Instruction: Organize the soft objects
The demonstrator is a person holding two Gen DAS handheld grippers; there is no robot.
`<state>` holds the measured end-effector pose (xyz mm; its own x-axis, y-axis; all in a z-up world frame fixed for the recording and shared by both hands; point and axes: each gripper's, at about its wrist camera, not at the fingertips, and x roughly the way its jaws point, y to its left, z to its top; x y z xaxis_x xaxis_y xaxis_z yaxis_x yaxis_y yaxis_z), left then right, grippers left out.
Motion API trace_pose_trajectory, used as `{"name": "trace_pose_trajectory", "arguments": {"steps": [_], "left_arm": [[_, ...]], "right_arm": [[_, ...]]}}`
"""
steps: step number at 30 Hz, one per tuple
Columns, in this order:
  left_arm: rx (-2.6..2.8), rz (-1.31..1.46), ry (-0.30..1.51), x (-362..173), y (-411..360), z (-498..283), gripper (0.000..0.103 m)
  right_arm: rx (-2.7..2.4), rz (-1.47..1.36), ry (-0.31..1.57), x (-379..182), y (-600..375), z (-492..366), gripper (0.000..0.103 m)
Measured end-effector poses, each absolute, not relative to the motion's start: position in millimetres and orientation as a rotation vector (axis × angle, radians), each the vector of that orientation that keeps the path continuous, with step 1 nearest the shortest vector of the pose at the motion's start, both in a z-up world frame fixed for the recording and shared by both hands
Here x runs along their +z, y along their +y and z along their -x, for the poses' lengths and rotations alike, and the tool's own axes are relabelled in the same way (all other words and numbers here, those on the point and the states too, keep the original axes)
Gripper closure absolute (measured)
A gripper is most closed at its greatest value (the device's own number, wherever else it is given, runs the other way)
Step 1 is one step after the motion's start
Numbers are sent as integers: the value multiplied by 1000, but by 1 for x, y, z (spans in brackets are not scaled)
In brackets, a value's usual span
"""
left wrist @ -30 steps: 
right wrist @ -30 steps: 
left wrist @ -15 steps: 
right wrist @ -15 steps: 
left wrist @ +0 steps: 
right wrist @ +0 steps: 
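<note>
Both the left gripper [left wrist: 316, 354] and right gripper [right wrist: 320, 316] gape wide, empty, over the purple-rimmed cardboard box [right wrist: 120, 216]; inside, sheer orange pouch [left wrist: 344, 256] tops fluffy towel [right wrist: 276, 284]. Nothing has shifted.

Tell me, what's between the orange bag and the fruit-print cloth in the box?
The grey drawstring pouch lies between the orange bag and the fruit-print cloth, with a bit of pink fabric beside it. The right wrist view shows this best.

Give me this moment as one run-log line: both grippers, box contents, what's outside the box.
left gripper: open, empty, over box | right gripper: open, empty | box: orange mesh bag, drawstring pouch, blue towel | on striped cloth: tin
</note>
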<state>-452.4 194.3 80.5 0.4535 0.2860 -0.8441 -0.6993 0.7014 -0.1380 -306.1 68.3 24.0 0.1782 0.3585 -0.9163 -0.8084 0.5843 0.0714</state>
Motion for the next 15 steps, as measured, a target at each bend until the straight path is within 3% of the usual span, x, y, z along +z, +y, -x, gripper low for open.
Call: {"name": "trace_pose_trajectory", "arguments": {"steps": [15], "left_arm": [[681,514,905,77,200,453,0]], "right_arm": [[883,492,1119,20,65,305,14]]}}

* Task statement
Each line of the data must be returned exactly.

* Answer to this exercise
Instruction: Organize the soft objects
The demonstrator is a person holding two Gen DAS handheld grippers; there is no robot.
`<state>` holds the measured end-effector pose (xyz mm; its own x-axis, y-axis; all in a z-up world frame fixed for the recording and shared by both hands; point and axes: each gripper's, at about its wrist camera, not at the fingertips, and x roughly the way its jaws point, y to its left, z to its top; x y z xaxis_x xaxis_y xaxis_z yaxis_x yaxis_y yaxis_z), left then right, grippers left out.
Motion API trace_pose_trajectory, used as `{"name": "trace_pose_trajectory", "arguments": {"steps": [_], "left_arm": [[_, ...]], "right_arm": [[_, ...]]}}`
"""
steps: step number at 30 Hz, one per tuple
Columns, in this order:
  left_arm: rx (-2.6..2.8), rz (-1.31..1.46), ry (-0.30..1.51), x (-362..173), y (-411..360), z (-498..283), gripper (0.000..0.103 m)
  right_arm: rx (-2.7..2.4), rz (-1.47..1.36), ry (-0.31..1.57), x (-379..182), y (-600..375), z (-492..366), gripper (0.000..0.103 m)
Measured end-effector poses, each absolute, not relative to the motion's start: position in millimetres and orientation as a rotation vector (axis × angle, radians), each the vector of that orientation that keeps the path continuous, with step 1 nearest the shortest vector of the pose at the motion's start, both in a z-up world frame fixed for the recording and shared by both hands
Here x runs along their +z, y along their +y and z along their -x, for the poses' lengths and rotations alike, and the tool's own axes are relabelled in the same way (all other words and numbers here, those on the point and the states too, keep the original axes)
Gripper closure absolute (measured)
A gripper is most closed at its greatest value (the device's own number, wherever else it is given, runs the other way)
Step 1 is one step after the motion's start
Numbers are sent as integers: the value multiplied by 1000, but by 1 for x, y, z (spans in brackets are not scaled)
In brackets, a value's usual span
"""
left wrist @ -30 steps: 
right wrist @ -30 steps: 
left wrist @ -15 steps: 
right wrist @ -15 steps: 
left wrist @ +0 steps: 
right wrist @ +0 steps: 
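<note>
Both the left gripper [left wrist: 316, 354] and right gripper [right wrist: 320, 316] gape wide, empty, over the purple-rimmed cardboard box [right wrist: 120, 216]; inside, sheer orange pouch [left wrist: 344, 256] tops fluffy towel [right wrist: 276, 284]. Nothing has shifted.

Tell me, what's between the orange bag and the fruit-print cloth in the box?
The grey drawstring pouch lies between the orange bag and the fruit-print cloth, with a bit of pink fabric beside it. The right wrist view shows this best.

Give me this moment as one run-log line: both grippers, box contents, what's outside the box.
left gripper: open, empty, over box | right gripper: open, empty | box: orange mesh bag, drawstring pouch, blue towel | on striped cloth: tin
</note>
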<state>-452.4 194.3 80.5 0.4535 0.2860 -0.8441 -0.6993 0.7014 -0.1380 -306.1 68.3 24.0 0.1782 0.3585 -0.9163 -0.8084 0.5843 0.0714</state>
Motion for the next 15 steps, as measured, a target at each bend until the straight path is within 3% of the usual span, x, y, z along +z, +y, -x, gripper low for open.
Call: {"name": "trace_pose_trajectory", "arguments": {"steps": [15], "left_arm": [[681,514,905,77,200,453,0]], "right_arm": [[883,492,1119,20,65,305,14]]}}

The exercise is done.